4. A method of median approximation finding for a data set as claimed in claim 3, further comprising, after said obtaining the first data packet location identifier:

If the first data packet position identifier is inconsistent with the second data packet position identifier, judging whether the absolute value of the difference value of the first data packet position identifier and the second data packet position identifier meets a preset error or not;

If the absolute value of the difference value meets a preset error, determining a median approximation value according to the data packet in which the median approximation value of the array to be processed is located;

and if the absolute value of the difference value does not meet the preset error, switching the current state of the predefined approximate median searching event into a first state, and returning to the step of determining the average value and the standard deviation of the array to be processed according to the current state of the predefined approximate median searching event.

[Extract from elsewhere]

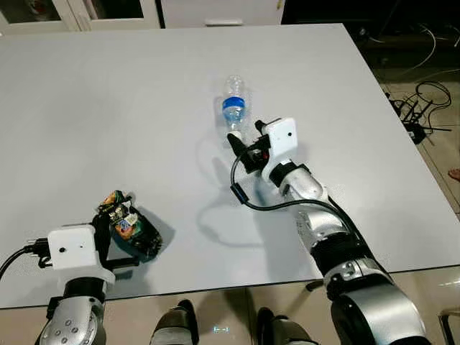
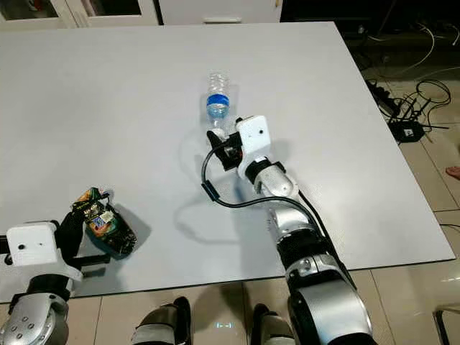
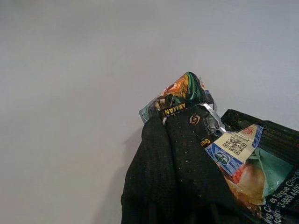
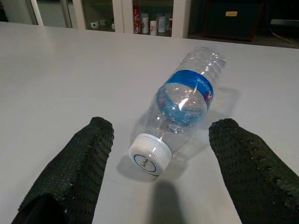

5. The method of claim 1, wherein constructing a cumulative frequency distribution table based on the mean and the standard deviation comprises:

dividing the array to be processed into a plurality of data packets according to the plurality of data dividing intervals;

Counting the cumulative frequency of each data packet;

6. The method of claim 5, wherein said counting the cumulative frequency of each data packet comprises:

7. The median approximation searching device for the data set is characterized in that the data set is a sensor data set and comprises a plurality of arrays, and the arrays adopt the same mean value and standard deviation to represent data distribution;

The median approximation look-up device of the dataset comprises:

The accumulated frequency distribution table construction module is used for constructing an accumulated frequency distribution table according to the mean value and the standard deviation, wherein the accumulated frequency distribution table comprises a plurality of data packets, and the data packets are divided by the array to be processed;

The median approximation value determining module is configured to find a data packet in which a median approximation value of the array to be processed is located based on the cumulative frequency distribution table and a current state of the predefined approximation median lookup event, determine a median approximation value of the array to be processed, and transmit a location identifier of the mean value, the standard deviation, the median approximation value, and the data packet in which the median approximation value is located to a next array, and if the current state of the predefined approximation median lookup event is a first state, switch the first state to a second state, where the location identifier is used to characterize a location of the data packet in the array after data division is completed;

And the circulation processing module is used for controlling the data acquisition module to execute the operation of acquiring the current states of the arrays to be processed and the predefined approximate median lookup event until the median approximation values of all the arrays in the data set are found out.

8. A computer device comprising a memory and a processor, the memory storing a computer program, characterized in that the processor implements the steps of the method of any of claims 1 to 6 when the computer program is executed.

9. A computer readable storage medium, on which a computer program is stored, characterized in that the computer program, when being executed by a processor, implements the steps of the method of any of claims 1 to 6.

10. A computer program product comprising a computer program, characterized in that the computer program, when being executed by a processor, implements the steps of the method of any of claims 1 to 6.